| WHAT IS NEEDED |
Repeat exactly, and only, the lines of the entries below from the one with "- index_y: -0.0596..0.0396" through the one with "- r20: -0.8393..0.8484", both ends included.

[SUPPLIED ENTRIES]

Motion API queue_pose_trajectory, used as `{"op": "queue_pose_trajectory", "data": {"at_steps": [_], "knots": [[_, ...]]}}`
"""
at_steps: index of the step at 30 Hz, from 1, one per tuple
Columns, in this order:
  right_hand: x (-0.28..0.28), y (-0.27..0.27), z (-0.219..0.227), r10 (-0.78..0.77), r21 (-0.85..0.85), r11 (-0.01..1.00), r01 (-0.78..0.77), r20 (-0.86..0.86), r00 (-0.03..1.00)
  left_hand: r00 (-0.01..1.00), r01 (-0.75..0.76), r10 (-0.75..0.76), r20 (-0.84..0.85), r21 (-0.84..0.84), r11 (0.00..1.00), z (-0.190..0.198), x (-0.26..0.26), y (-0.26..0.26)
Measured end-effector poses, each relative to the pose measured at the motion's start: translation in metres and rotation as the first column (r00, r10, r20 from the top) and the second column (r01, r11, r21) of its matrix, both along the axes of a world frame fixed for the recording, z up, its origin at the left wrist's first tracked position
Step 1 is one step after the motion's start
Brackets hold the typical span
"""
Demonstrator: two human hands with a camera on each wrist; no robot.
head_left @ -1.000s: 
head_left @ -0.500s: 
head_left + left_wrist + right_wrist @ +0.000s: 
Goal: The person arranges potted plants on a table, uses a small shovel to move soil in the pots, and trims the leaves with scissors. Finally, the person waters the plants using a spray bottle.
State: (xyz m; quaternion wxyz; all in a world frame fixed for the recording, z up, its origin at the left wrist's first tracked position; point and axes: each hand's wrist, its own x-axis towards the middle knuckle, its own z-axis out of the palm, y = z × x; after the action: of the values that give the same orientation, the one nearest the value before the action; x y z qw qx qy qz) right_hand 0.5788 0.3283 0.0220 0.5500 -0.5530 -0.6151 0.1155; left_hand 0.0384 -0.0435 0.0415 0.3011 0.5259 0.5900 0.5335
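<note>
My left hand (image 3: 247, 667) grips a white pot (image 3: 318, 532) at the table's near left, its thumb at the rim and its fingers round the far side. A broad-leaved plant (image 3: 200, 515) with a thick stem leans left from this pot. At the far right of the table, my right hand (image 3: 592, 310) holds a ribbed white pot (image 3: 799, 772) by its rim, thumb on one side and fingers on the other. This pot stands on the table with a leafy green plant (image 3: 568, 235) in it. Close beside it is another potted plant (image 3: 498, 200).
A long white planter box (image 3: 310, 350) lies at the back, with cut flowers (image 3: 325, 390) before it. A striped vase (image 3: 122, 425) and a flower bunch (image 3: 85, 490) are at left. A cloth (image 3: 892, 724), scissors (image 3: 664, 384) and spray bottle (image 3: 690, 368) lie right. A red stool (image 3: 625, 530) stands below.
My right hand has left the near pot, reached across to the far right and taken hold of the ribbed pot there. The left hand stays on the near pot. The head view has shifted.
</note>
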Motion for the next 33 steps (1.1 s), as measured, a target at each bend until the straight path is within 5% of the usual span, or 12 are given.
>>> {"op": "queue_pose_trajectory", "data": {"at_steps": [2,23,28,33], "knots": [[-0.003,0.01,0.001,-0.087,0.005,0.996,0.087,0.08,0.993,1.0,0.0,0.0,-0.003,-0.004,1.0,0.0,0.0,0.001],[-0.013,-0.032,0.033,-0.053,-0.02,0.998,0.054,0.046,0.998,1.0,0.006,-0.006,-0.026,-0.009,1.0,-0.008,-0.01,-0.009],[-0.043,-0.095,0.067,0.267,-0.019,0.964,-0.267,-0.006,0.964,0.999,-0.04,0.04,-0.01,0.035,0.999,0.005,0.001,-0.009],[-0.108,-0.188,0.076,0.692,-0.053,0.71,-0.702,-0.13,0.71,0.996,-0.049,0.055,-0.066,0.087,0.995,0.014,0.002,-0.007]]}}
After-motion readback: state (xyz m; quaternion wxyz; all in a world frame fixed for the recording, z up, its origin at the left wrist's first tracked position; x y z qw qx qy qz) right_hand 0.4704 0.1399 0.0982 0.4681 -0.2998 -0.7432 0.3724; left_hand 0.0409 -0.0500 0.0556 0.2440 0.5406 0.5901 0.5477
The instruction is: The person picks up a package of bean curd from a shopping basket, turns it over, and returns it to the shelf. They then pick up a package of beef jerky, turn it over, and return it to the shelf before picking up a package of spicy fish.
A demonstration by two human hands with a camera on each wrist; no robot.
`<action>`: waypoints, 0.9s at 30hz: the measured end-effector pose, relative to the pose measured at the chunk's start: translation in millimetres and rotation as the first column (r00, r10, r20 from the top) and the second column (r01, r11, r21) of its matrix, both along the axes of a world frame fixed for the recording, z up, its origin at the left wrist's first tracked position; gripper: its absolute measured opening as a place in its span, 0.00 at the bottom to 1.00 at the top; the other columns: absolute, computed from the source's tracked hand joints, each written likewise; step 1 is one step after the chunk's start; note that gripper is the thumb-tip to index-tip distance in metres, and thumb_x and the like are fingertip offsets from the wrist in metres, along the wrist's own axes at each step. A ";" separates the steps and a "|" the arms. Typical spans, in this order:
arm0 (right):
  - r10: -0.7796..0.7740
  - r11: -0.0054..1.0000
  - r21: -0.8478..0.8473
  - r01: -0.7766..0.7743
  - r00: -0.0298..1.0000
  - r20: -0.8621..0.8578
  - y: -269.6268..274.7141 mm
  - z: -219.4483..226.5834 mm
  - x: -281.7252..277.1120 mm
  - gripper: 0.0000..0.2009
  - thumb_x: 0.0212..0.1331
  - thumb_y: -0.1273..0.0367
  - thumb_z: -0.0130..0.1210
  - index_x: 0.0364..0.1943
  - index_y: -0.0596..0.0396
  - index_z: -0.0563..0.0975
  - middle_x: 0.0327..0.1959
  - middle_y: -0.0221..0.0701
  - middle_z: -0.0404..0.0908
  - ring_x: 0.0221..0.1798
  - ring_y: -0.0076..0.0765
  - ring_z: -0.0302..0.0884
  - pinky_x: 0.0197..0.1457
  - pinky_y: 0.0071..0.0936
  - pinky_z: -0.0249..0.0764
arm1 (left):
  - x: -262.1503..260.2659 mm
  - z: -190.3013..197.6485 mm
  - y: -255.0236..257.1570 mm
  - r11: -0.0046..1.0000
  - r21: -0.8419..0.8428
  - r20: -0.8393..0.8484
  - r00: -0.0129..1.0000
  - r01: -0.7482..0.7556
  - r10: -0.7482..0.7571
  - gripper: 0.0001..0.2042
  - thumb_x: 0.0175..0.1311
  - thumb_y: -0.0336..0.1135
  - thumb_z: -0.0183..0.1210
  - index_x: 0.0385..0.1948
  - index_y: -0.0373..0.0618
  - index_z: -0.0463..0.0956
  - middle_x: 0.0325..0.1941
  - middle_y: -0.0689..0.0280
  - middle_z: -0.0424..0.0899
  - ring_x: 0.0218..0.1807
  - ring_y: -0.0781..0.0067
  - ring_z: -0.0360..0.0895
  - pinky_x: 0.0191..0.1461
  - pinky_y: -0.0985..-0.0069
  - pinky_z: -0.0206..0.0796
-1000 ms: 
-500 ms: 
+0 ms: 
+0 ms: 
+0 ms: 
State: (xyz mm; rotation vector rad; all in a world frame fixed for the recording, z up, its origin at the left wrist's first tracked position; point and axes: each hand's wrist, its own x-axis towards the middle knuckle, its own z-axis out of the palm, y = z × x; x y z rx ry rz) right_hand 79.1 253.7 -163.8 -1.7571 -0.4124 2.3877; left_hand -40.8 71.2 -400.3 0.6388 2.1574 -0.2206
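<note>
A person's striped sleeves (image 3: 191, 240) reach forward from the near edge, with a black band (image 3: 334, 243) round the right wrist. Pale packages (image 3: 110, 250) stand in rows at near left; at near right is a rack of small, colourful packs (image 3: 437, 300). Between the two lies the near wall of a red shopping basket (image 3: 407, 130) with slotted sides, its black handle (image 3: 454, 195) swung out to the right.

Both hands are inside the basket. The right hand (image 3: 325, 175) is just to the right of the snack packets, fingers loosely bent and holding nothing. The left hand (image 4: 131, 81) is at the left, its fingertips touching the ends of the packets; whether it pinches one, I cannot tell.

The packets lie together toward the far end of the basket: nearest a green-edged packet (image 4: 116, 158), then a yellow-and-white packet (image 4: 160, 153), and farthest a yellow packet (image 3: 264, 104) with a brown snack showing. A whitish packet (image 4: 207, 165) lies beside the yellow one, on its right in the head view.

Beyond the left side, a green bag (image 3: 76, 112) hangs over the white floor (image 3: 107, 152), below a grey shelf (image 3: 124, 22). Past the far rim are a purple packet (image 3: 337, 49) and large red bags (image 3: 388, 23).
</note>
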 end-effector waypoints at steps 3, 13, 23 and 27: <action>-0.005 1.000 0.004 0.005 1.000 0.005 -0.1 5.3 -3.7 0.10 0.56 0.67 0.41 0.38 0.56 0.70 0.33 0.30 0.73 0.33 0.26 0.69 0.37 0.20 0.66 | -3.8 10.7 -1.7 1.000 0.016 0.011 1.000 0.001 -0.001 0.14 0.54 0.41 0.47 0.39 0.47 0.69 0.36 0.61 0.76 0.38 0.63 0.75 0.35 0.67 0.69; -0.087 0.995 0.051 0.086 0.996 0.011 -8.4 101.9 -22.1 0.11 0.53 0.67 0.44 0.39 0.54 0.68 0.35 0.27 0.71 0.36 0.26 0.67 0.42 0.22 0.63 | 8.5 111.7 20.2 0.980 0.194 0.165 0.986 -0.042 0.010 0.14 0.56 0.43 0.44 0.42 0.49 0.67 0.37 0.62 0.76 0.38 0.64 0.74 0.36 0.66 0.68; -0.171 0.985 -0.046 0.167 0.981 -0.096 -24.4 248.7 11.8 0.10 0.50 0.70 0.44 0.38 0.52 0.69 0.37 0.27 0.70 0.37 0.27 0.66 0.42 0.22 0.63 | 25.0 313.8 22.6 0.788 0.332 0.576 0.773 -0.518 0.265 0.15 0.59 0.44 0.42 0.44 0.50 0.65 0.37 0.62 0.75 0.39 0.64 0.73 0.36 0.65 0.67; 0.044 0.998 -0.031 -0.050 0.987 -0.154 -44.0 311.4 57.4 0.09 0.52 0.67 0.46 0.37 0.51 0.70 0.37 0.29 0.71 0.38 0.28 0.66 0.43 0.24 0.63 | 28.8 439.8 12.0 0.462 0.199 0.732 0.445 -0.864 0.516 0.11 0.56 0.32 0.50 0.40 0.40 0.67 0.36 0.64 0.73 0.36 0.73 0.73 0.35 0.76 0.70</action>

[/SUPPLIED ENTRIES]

| OUTPUT OF THE TASK |
  - index_y: -0.0596..0.0396
  - index_z: -0.0563..0.0975
  - middle_x: 0.0327..0.1959
  - middle_y: -0.0221..0.0701
  - middle_z: -0.0404..0.0908
  - ring_x: 0.0221..0.1798
  - ring_y: -0.0076..0.0765
  - ring_z: -0.0302..0.0884
  - pinky_x: 0.0197..0.1457
  - pinky_y: 0.0071..0.0936
  - pinky_z: -0.0249..0.0764
arm1 (left):
  - x: -262.1503..260.2659 mm
  - z: -190.3013..197.6485 mm
  - y: -255.0236..257.1570 mm
  - r11: -0.0046..1.0000
  - r21: -0.8419..0.8428
  - r20: -0.8393..0.8484

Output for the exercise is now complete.